Gather all lines in the data that hold the string "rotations".

┌─ THE DATA

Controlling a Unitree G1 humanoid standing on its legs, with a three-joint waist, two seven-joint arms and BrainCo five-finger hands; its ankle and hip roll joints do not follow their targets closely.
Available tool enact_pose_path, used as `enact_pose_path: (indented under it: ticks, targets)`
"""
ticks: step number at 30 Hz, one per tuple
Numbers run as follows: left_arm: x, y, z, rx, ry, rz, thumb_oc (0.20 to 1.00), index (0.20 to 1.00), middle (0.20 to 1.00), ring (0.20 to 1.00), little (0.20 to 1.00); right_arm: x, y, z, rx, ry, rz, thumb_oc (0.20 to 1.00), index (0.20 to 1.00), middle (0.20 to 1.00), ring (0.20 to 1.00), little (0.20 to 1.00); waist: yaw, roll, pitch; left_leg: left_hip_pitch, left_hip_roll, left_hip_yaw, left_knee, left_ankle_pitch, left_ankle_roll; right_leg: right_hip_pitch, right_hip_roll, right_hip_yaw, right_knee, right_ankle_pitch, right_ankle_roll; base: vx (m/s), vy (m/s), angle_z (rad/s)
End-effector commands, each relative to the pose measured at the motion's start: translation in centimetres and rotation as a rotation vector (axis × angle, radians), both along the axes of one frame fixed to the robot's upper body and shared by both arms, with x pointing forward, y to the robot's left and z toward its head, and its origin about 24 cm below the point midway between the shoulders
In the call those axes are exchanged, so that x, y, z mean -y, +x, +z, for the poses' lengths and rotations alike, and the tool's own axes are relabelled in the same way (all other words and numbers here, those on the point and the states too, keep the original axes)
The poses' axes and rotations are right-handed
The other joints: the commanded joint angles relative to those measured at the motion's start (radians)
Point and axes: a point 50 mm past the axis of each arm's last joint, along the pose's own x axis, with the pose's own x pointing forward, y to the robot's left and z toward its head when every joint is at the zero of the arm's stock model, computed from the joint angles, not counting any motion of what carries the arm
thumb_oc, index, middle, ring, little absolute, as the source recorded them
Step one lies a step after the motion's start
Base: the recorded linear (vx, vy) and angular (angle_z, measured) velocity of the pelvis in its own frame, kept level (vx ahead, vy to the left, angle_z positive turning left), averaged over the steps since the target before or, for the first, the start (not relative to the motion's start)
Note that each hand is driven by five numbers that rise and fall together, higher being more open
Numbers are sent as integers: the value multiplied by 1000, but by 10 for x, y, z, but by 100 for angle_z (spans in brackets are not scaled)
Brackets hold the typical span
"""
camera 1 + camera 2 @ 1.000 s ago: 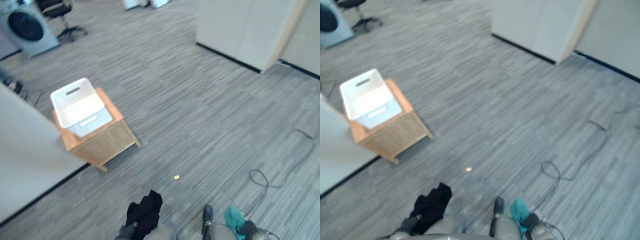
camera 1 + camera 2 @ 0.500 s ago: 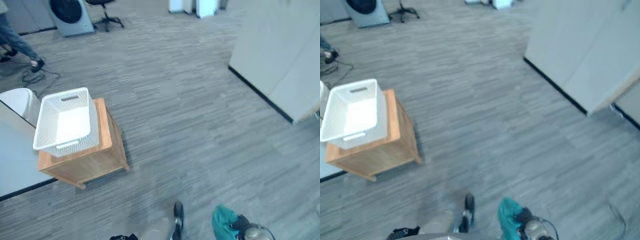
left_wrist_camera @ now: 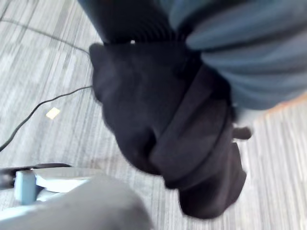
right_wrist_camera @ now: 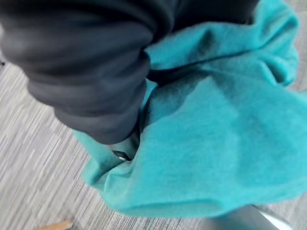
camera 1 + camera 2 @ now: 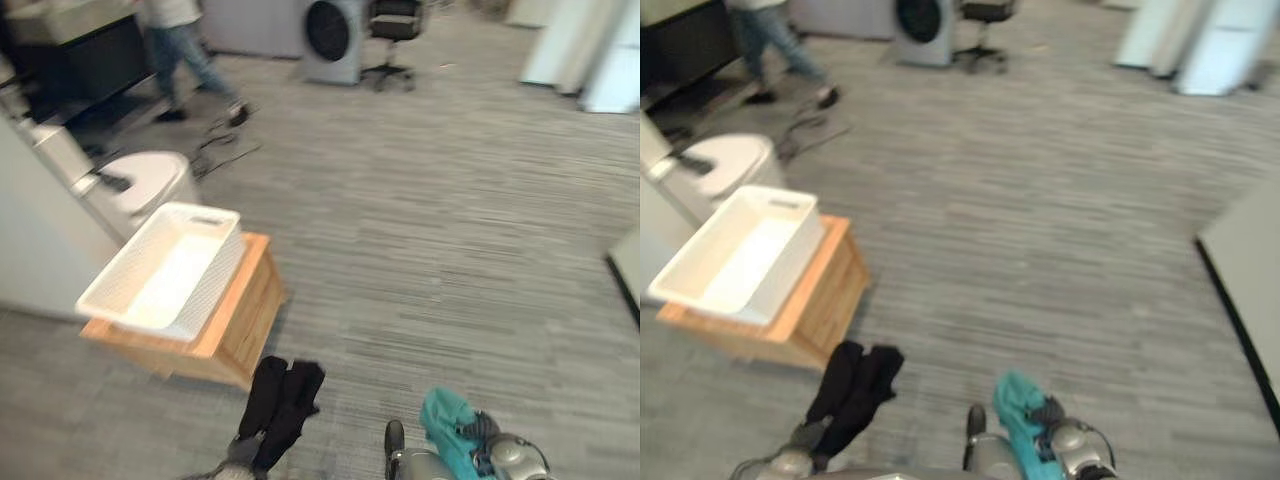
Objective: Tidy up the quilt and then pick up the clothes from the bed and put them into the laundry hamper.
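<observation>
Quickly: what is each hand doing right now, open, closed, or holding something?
Left hand: shut on the black garment.
Right hand: shut on the teal garment.

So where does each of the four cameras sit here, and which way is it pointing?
Left eye view: on the head, looking down at the floor, the white hamper on its wooden stand and a walking person; the left hand with the black garment shows low.
Right eye view: beside it, same scene, including the teal garment.
Left wrist view: along that hand, facing the black garment.
Right wrist view: along the right hand, facing the teal garment.
</observation>
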Motion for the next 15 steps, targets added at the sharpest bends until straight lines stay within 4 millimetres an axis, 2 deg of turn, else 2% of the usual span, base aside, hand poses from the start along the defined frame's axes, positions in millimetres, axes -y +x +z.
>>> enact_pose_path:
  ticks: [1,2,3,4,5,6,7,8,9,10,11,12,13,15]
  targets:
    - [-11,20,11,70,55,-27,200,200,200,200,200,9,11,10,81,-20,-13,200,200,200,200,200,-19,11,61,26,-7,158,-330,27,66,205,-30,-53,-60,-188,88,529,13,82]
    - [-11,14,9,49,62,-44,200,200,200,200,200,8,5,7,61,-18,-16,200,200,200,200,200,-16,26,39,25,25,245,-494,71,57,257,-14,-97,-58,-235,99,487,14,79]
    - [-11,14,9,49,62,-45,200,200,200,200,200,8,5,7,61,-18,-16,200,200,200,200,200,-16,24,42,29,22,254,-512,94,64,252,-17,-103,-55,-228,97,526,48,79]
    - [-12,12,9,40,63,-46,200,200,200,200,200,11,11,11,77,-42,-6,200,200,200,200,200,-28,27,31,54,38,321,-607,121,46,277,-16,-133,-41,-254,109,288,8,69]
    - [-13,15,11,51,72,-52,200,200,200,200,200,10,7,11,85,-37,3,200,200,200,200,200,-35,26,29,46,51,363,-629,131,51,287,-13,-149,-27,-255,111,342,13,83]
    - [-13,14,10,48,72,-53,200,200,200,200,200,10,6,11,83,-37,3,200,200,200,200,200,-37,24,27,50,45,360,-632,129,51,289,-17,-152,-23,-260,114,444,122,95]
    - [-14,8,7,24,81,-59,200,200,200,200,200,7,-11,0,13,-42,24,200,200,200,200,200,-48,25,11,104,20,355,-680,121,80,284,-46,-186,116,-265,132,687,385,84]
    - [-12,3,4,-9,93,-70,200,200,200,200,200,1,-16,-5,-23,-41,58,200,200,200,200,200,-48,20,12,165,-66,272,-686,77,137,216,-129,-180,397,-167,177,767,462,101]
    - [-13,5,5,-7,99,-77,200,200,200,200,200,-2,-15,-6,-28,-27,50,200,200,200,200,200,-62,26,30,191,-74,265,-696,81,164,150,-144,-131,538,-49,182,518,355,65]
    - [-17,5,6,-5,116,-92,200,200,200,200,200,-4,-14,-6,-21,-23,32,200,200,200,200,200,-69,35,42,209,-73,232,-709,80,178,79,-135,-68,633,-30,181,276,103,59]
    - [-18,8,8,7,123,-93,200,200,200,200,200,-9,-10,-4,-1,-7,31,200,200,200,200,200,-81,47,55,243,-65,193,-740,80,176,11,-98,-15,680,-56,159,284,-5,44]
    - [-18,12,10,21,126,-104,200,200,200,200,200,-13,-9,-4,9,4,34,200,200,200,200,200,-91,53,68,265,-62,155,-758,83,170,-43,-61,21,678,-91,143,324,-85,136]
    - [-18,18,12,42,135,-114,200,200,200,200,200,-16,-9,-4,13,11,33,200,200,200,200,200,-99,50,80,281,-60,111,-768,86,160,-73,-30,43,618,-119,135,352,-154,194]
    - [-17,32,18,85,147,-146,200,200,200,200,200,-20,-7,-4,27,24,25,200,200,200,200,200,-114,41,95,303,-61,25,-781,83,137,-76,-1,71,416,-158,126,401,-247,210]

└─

#### ANSWER BELOW:
In the call those axes are exchanged, so that x, y, z mean -y, +x, +z, for the poses' lengths and rotations alike, and the tool's own axes are relabelled in the same way (all other words and numbers here, those on the point and the states too, keep the original axes)
The poses' axes and rotations are right-handed

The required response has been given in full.